Dear Haiti, Love Alaine

Image of Dear Haiti, Love Alaine
Author(s): 
Release Date: 
September 3, 2019
Publisher/Imprint: 
Inkyard Press
Pages: 
384
Reviewed by: 

“an engrossing family drama laced with humor, as well as a fascinating window into Haitian life.”

In Alaine Beauparlant, the Moulite sisters have created a smart, sassy heroine that readers are sure to embrace. As the tale unfolds through tweets, emails, TV show transcripts, and journal entries, Alaine emerges as a teen with a strong voice, sharp humor, and a trusting worldview that takes some hard knocks along the way.

Alaine is a first-generation Haitian American who isn’t quite sure where she fits in either culture:

“If I’m being honest, there are times when I don’t feel as Haitian as Tatiana [her best friend]. . . . There are so many times when I’ve felt left out of the Culture, and I think it’s because it’s been me and Dad for most of my life.”

A child of divorce, Alaine lives with her psychologist father in Miami and gets by with brief snippets of her busy mother Celeste, the Washington, DC, host of a Sunday interview show.

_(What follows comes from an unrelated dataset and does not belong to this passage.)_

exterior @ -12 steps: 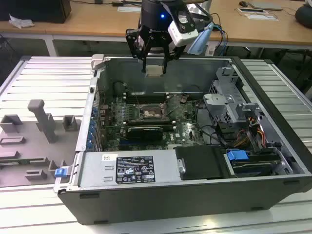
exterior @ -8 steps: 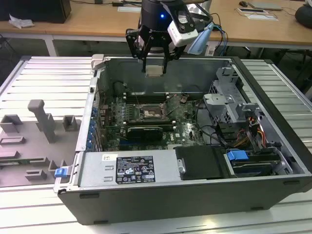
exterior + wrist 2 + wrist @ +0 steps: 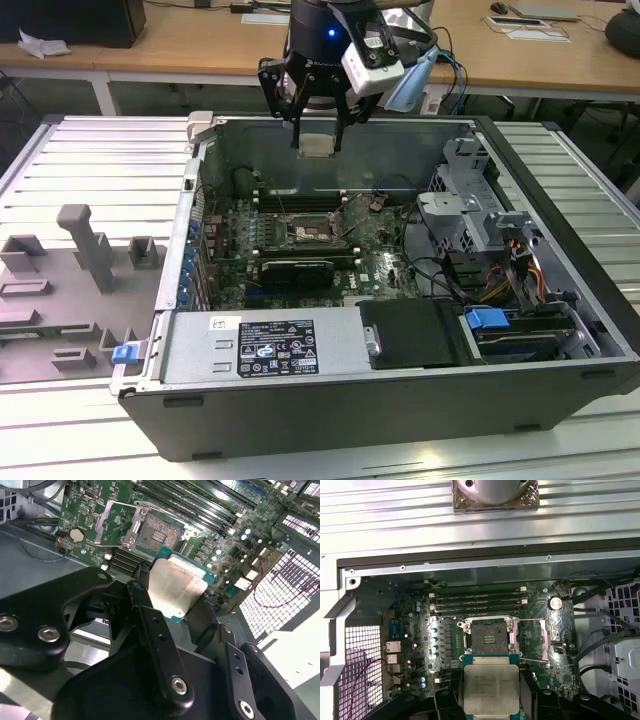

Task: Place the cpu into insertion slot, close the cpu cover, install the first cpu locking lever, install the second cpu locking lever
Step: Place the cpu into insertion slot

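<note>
My gripper [image 3: 318,128] hangs above the open computer case, shut on the cpu [image 3: 318,145], a flat square chip with a silvery-grey top. In both wrist views the black fingers [image 3: 142,587] clamp two opposite edges of the cpu [image 3: 175,587] [image 3: 490,689]. The insertion slot [image 3: 312,232] [image 3: 159,532] [image 3: 490,635] lies well below on the green board, its dark centre bare. The cpu cover [image 3: 532,640] [image 3: 114,524] is swung open to one side of the slot. Thin wire levers [image 3: 535,619] stand loose beside it.
Long memory slots [image 3: 477,600] run along the far side of the socket. A black card [image 3: 295,270] lies on its near side. A labelled power supply [image 3: 260,345] fills the case front, a drive cage [image 3: 470,215] the exterior view's right. A grey fixture [image 3: 90,250] stands outside at the left.
</note>
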`<action>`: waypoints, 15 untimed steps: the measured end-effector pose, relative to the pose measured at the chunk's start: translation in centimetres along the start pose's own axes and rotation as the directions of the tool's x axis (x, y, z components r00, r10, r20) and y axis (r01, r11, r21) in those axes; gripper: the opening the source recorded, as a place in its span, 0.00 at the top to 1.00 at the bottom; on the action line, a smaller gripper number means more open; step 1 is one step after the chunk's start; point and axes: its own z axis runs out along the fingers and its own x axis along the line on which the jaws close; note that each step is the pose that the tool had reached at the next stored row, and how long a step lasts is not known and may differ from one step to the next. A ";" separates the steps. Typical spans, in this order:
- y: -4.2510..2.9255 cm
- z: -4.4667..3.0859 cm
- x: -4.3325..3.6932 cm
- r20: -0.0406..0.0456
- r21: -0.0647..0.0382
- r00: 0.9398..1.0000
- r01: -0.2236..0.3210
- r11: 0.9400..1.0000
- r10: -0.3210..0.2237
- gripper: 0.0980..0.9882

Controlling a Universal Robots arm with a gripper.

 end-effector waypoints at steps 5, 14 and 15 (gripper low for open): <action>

Her life takes a dramatic turn when two events occur. First, Celeste slaps a sleazy Florida politico she’s interviewing on live TV (hashtag: #SlapGate), and then, after schoolmates mercilessly taunt Alaine because of the incident, her school presentation goes spectacularly wrong.

In the midst of her senior year of high school, Alaine finds herself suspended and shipped off to Haiti for two months. Her assignment: to volunteer for Tati Estelle’s nonprofit app, Patron Pals. Along the way, Alaine learns that her mother’s on-air meltdown was partly due to her early-onset Alzheimer’s disease and partly to the complicated history between her parents, the politician, and Alaine’s aunt Estelle.

The book takes the form of a report Alaine is writing about her Haitian experience for Sister Wagner, the head of her private school. Its teen voice is believable and strong, and Alaine’s attitude shines through, particularly in the crossed-out sections of her journal entries:

“Sister Gayle explained during the Welcome that our placements [for the Career Day assembly] had been selected pre-Career Day to prevent us from talking with our friends and shaming her her in front of the people who pay our tuition ensure that we got the most from the day’s activities.”

And Alaine will need that saving humor, for life in Haiti offers its own challenges. For one thing, her mentally deteriorating mother has taken refuge there, occasionally wandering off as Alzheimer’s sufferers do. For another thing, Tati Estelle shares pages from Celeste’s teenage diary that reveal their family’s dark secrets—among them that the Beauparlants are laboring under a curse that dates back to the days of Haiti’s struggle for independence.

“My family was no different, no matter how highly regarded they were. Politicians, socialites, doctors, lawyers, executives, masked cape crusaders. It was no secret that people envied them because of the status they held, but no one was above the fear of madichon. We were all capable of letting ourselves believe in superstition.”

Not sure she entirely believes in the curse, Alaine nevertheless follows the mystical instructions of Roseline, former servant to the Beauparlant household, hoping to break the curse and cure her mother’s Alzheimer’s. But will the cost of the cure prove too high?

Although the story starts off slowly, it gathers steam as it goes, finally landing with a wallop of an emotional punch. Readers will find it an engrossing family drama laced with humor, as well as a fascinating window into Haitian life.